Poderia, realmente, a parte ré ter elaborado o seu próprio alfabeto para a exploração econômica, contudo, mesmo com a singeleza da obra do autor, preferiu aproveitá-la, sem que tivesse autorização para tanto.
Como bem ressaltou o eminente Desembargador Ênio Santarelli Zuliani em caso similar ao presente:
"A situação decorre do aproveitamento da obra ou o conjunto de desenhos que formam o alfabeto datilológico "Libras", cujo ineditismo é irrecusável.
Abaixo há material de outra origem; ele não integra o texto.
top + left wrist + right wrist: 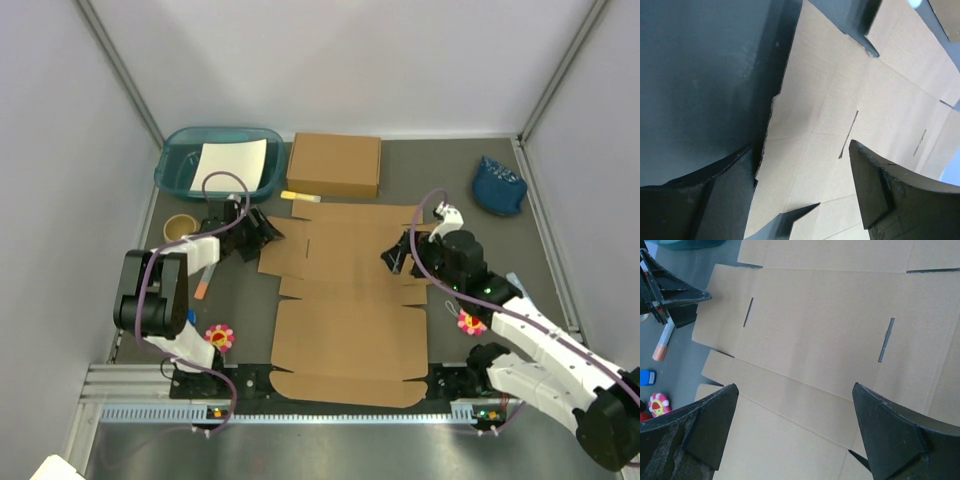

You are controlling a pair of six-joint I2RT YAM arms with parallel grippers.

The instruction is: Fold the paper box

E ainda que alguns sinais expressem posições conhecidas, o fato é que esses sinais possuem os seus significativos e compõem um conjunto artístico que terminou sendo admitido como material de aprendizado e até brinquedo. Não é possível reproduzir sem autorização expressa do autor, porque constitui violação aos direitos patrimoniais, tanto que editoras conhecidas pedem autorização e pagam pela utilização (Ática, Moderna)." TJSP; Apelação 1063782-04.2013.8.26.0100; Relator (a): ENIO ZULIANI; Órgão Julgador: 28ª Câmara Extraordinária de Direito Privado; Foro Central Cível - 39ª Vara Cível; Data do Julgamento: 05/04/2017; Data de Registro: 10/04/2017)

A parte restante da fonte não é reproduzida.